This is great. I recognize that this is almost certainly related to the book “If Anyone Builds It, Everyone Dies: Why Superhuman AI Would Kill Us All”, which I have preordered, but as a standalone piece I feel estimating p(doom) > 90 and dismissing alignment-by-default without an argument is too aggressive.
as a standalone piece … estimating p(doom) > 90 … without an argument is too aggressive
The alternative of claiming some other estimate (by people who actually estimate p(doom) > 90) would be dishonest, and the alternative of only ever giving book-length arguments until the position is more popular opposes lightness (as a matter of social epistemic norms), makes it more difficult for others to notice the fact that someone is actually making such estimates.
Thanks!
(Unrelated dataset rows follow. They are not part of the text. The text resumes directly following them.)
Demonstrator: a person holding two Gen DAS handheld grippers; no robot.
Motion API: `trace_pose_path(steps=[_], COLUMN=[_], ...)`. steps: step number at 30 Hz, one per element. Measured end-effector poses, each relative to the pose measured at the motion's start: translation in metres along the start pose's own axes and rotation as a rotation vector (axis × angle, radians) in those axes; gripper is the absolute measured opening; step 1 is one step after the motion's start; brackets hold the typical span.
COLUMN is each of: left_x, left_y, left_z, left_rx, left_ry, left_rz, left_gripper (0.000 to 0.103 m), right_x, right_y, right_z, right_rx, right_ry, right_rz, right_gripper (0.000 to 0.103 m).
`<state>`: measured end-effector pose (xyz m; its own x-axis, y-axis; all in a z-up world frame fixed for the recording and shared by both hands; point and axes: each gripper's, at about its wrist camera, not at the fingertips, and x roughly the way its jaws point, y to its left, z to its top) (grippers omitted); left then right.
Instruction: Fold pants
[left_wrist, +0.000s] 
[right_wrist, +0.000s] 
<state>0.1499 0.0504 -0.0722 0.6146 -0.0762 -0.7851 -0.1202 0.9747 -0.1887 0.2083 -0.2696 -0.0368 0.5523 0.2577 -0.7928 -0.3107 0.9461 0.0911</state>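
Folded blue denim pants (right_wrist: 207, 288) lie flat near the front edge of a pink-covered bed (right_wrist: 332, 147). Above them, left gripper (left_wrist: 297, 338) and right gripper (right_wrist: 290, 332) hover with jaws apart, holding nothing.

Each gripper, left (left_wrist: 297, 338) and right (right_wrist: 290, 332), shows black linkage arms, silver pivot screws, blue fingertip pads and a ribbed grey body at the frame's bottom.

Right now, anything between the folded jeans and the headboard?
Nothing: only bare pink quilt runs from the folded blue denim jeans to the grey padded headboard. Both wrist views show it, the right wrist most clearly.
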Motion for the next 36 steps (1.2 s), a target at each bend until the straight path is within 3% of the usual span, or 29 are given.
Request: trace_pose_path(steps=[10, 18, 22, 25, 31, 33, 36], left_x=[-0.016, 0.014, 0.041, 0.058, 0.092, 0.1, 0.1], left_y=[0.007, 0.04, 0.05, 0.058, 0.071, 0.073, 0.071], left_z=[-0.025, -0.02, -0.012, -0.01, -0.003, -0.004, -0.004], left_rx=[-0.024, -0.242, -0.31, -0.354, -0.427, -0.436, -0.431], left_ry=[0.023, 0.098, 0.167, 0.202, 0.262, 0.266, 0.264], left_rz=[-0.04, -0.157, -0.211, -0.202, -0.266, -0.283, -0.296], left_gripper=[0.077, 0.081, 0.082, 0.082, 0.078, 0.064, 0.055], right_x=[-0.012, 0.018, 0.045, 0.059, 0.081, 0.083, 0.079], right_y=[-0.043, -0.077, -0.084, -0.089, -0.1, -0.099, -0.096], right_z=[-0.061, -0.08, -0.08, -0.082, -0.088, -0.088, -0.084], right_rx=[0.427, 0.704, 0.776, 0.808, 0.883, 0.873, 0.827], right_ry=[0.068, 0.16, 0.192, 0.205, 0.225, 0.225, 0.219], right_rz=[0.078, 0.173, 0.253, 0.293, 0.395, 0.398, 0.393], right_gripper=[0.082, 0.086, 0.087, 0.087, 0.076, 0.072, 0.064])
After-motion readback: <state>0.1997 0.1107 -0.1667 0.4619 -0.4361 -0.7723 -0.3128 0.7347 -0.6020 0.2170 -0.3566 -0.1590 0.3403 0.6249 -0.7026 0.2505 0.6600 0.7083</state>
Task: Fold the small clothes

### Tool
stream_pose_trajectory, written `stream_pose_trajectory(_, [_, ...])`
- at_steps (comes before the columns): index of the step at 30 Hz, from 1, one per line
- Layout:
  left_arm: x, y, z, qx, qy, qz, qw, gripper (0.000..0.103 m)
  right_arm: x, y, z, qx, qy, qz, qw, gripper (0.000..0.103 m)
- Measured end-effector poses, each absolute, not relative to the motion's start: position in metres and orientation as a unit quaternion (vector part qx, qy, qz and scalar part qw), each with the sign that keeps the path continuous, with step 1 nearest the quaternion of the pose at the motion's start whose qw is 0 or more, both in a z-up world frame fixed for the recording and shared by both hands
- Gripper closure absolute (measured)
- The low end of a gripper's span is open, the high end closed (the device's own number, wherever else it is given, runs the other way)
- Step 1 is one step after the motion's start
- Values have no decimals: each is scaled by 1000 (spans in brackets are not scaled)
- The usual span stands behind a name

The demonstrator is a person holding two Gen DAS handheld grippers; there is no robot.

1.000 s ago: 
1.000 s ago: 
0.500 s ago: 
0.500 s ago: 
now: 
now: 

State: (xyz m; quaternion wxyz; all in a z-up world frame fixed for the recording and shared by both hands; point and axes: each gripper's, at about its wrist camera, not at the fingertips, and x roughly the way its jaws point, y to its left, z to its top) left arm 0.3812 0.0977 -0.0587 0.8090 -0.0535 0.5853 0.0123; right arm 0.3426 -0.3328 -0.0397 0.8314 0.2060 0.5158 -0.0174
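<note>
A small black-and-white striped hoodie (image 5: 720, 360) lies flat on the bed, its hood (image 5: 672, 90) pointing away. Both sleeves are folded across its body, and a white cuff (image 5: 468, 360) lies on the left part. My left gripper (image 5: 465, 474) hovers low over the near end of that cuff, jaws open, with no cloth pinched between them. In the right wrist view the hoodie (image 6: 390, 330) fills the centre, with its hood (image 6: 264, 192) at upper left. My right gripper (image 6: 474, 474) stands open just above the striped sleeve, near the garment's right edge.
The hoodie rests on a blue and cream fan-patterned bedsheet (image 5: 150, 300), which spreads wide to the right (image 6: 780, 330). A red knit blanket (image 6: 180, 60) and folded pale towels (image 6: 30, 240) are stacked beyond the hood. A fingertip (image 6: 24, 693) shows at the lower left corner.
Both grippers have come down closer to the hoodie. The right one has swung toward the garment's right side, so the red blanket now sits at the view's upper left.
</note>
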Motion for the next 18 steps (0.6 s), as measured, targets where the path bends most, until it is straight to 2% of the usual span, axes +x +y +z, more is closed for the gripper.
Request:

It was hard to make; glad to finally show it off, and double glad people appreciate it.
Noting that the piece does not contain the words ‘p(doom) > 90’, in case someone just reads the comments and not the post, and then decides to credit MIRI with those exact words.
I would also note that most proponents of alignment by default either:
Give pretty slim odds of it.
Would have disagreements with points in this piece that are upstream of their belief in alignment by default (this is my guess for, e.g., Alex, Nora, Quintin).
I think quibbling over the details with people who do [1] is kind of a waste of time, since our positions are so, so close together that we should really focus on accomplishing our shared goal: avoiding literally everyone literally dying, rather than focusing on 100 percent consensus over a thing we both agree is, at best, very unlikely. If an ally of mine wants to spend a sliver of their time thinking about the alignment by default worlds, I won’t begrudge them that (but I also won’t be participating).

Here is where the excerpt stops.